American Indian Water Rights and the Limits of Law
Lloyd Burton
192 pages, 2 maps, 6 x 9
Development of Western Resources
Paper ISBN 978-0-7006-0601-6, $16.95
Gold is no longer the most precious
treasure of the American West. Water is.
In the arid western half of the United States, the unquenchable
thirsts of industry, agriculture, and growing urban areas have
nearly drained the region dry. There is no longer enough water
to satisfy the conflicting claims of the many groups fighting
over it.
Among the claimants are American Indian tribes. They hold
water rights dating back to treaty obligations of the U.S. government--rights
that often conflict with state water-rights allocation doctrines.
Currently they are locked in legal combat with non-Indian adversaries
in about fifty major water-rights disputes throughout the western
United States. The amounts of water involved are huge, as are
the potential economic benefits for the victors.
In this thorough, timely study, Lloyd Burton traces the history
of American Indian water rights. Focusing on the years following
the 1908 Supreme Court decision in Winters v. United States,
he dissects the irreconcilable conflict of interest within the
Interior Department (between the Bureau of Reclamation and the
Bureau of Indian Affairs) that dates from that decision.
But Burton is not content simply to record and analyze history.
He also examines methods of managing disputes in contemporary
cases and offers original policy recommendations that include
establishing an Indian Water Rights Commission to help with the
paradoxical task now facing the federal government--restoring
to the tribes the water resources it earlier helped give away.
"A comprehensive introduction to an important problem
in environmental and social justice--and also an excellent case
study of the law's systemic failure to fulfill its promises when
ecological and moral values are at stake."--Journal
of American History
"A cogent, tightly written work. It is timely. It is
understandable. And it is foreboding."--Great Plains
Quarterly
"Burton provides a thoughtful framework for discussion
. . . as well as novel and innovative proposals."--Pacific
Historical Review
"Should be required reading for anyone interested in
western water resources management."--Forest and Conservation
History
"A very important contribution to the literature on contemporary
Native American affairs."--Choice
"This book is a significant contribution to the field
for three reasons. It provides a well-written and accessible
review of the historical evolution of Indian water rights disputes.

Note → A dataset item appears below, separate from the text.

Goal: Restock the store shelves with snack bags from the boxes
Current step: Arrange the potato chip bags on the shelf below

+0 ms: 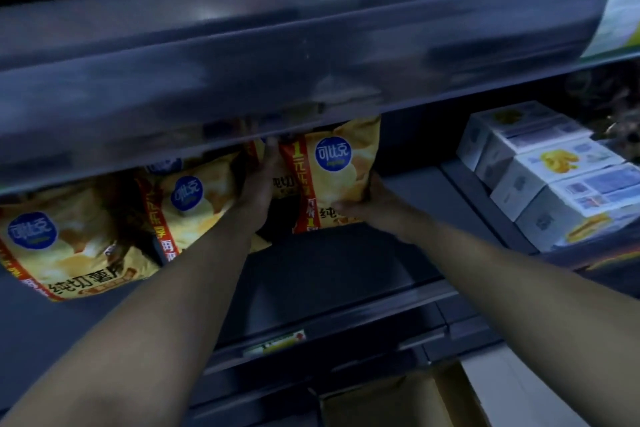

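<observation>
**Chip bag half-placed on the shelf, both hands on it**

The right hand [379,199] grips the chip bag [341,177] at its lower right corner. The left hand [259,184] lies flat with fingers straight against the bag's left edge, between it and the neighbouring bags [194,198] to its left. The bag's top sits just under the upper shelf lip [311,80], and I can't tell whether its bottom rests yet. If it's let go while leaning, I'd expect the puffy bag to slump forward off the bare shelf floor [329,263] in front of it, toward the cardboard box [381,399] below. A hard shove back could snag its top on the lip or topple the bags on its left.
</observation>
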A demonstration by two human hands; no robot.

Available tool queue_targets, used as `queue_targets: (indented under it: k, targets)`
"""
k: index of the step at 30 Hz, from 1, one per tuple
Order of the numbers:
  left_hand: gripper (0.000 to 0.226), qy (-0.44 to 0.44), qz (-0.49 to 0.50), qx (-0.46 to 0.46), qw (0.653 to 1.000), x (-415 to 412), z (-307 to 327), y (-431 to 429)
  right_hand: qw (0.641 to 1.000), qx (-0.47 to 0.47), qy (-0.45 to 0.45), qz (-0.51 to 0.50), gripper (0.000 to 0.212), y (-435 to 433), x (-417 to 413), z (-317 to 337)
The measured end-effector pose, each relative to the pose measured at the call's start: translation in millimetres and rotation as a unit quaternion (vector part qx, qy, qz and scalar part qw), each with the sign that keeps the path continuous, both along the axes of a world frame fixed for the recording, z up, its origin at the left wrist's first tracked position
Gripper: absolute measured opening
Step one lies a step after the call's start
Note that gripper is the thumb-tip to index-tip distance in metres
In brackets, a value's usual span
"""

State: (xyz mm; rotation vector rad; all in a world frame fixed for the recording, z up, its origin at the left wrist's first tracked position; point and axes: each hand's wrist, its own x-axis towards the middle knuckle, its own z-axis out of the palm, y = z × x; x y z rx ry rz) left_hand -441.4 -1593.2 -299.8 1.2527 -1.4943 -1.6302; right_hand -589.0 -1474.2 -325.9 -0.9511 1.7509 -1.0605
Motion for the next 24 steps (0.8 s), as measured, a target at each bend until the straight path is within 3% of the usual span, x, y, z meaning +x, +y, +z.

It includes a cogent and penetrating analysis of that history
and its significance for managing current disputes. And it concludes
with a suggestion which is creative and novel, if potentially
difficult to implement. This is an important book . . ."--William
Lord, director of the Water Resources Research Center at
the University of Arizona
"No other book brings together so sharply the tribes,
the federal executive and Congress, the courts, and the states.
. . . An original and much-needed work."--John G. Clark,
author of Energy and the Federal Government: Fossil Fuel Policies,
1900-1946
LLOYD BURTON is director of the program concentration
in environmental affairs at the Graduate School of Public Affairs
at the University of Colorado at Denver.